What the exercise asks: Return only that part of the material below which starts with the line containing "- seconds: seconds" and goes on through the line containing "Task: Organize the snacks", restated exactly.

Dataset extract:
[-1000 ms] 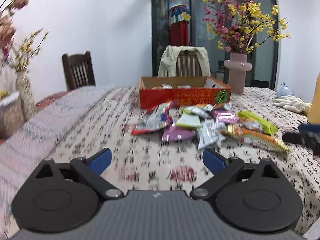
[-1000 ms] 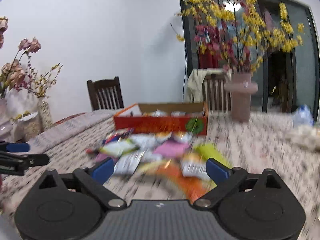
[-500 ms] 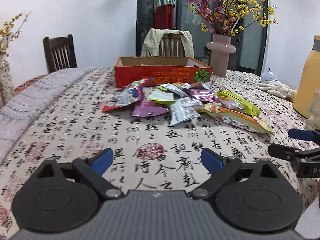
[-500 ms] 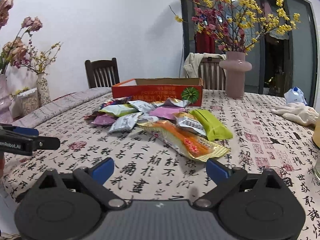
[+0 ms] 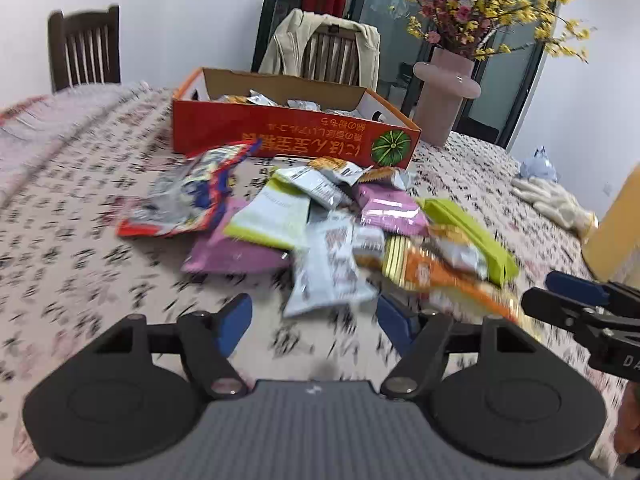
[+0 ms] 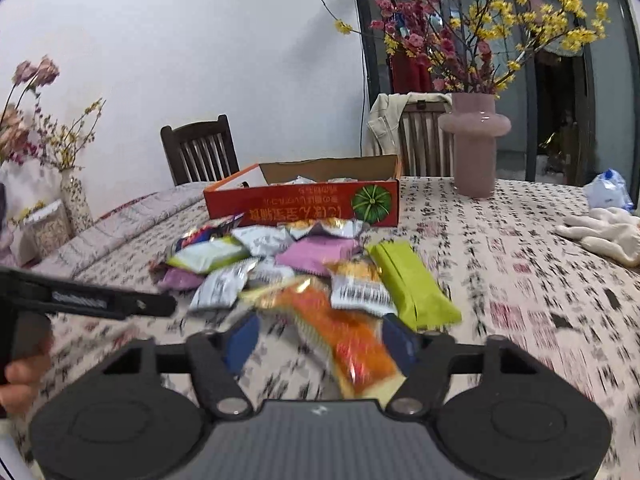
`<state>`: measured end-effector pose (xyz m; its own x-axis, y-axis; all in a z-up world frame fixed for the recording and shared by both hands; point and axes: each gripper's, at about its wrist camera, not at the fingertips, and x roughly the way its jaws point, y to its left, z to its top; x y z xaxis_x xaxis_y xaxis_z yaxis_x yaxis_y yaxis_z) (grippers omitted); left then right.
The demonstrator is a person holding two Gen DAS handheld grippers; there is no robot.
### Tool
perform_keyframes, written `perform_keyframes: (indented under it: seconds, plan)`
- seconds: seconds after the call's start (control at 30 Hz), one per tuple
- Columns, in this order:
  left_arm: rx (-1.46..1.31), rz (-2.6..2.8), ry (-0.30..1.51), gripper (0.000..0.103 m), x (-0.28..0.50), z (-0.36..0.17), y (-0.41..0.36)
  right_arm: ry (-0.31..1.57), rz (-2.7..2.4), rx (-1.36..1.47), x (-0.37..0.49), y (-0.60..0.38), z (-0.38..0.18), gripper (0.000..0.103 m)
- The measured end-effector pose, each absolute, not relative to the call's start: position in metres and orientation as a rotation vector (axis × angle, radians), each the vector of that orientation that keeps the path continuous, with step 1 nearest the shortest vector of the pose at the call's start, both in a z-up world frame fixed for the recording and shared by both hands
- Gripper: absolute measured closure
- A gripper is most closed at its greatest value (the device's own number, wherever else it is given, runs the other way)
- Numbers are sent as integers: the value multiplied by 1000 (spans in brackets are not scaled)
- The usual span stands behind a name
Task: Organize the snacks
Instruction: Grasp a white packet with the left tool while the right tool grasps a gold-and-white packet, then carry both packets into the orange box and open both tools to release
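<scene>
A: What does the left camera see?

B: A pile of snacks [image 5: 320, 232] on the table [image 5: 80, 208]. Behind the pile sits a red box [image 5: 288, 140] with a few packets inside. A pink vase [image 5: 444, 96] stands to the right of the box, and a chair [image 5: 86, 48] is far back.

A: And the left gripper [image 5: 314, 318]?

B: Its jaws have just been closing, but they are part open. A grey packet [image 5: 328, 276] lies just ahead of the gap. The pads do not press on it. The right gripper [image 5: 576, 300] pokes in from the right edge.

A: Now the right camera?

B: Same pile, with the box behind it. An orange packet [image 6: 344, 340] lies between the blue pads. A green packet [image 6: 408, 284] is next to it on the right.

A: Is the right one squeezing it?

B: Its jaws have just been closing too. The picture is blurry, but the pads sit at the packet's sides, and I see no squeeze. White gloves [image 6: 604, 236] lie far right.
</scene>
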<state>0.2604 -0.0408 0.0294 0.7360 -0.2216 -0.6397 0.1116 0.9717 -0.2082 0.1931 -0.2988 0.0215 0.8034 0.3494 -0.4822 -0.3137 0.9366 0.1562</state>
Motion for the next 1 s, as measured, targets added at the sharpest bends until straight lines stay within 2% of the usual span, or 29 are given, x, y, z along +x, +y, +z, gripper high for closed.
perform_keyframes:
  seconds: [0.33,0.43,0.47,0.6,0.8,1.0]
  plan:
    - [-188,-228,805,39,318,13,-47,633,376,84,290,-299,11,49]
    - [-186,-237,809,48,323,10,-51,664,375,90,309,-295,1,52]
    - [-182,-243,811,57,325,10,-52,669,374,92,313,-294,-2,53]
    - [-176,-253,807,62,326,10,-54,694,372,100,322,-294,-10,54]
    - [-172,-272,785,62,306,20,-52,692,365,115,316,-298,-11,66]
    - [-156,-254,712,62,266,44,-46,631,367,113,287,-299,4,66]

Output of the exercise:
- seconds: seconds after the call's start (control at 30 Hz), one per tuple
- Columns, in this order:
  left_arm: rx (-1.46..1.31), rz (-2.6..2.8), ry (-0.30..1.51), gripper (0.000..0.103 m), x (-0.28..0.50), z (-0.36..0.17), y (-0.41..0.36)
  right_arm: ry (-0.31..1.57), rz (-2.7..2.4), rx (-1.36..1.47), x (-0.37..0.49), y (-0.60..0.38), z (-0.38..0.18), gripper (0.000..0.103 m)
- The measured end-effector pose, each absolute, not relative to the call's start: position in metres and orientation as a rotation vector (axis × angle, radians), each the vector of that orientation that keeps the path continuous, with step 1 nearest the shortest vector of the pose at the call's start, both in a z-up world frame fixed for the recording and shared by both hands
- Gripper: absolute measured closure
- A gripper is most closed at its greatest value (the device's own number, wherever else it is given, runs the other way)
- Numbers are sent as integers: the value multiplied by 1000 (spans in brackets are not scaled)
- The usual span stands behind a name
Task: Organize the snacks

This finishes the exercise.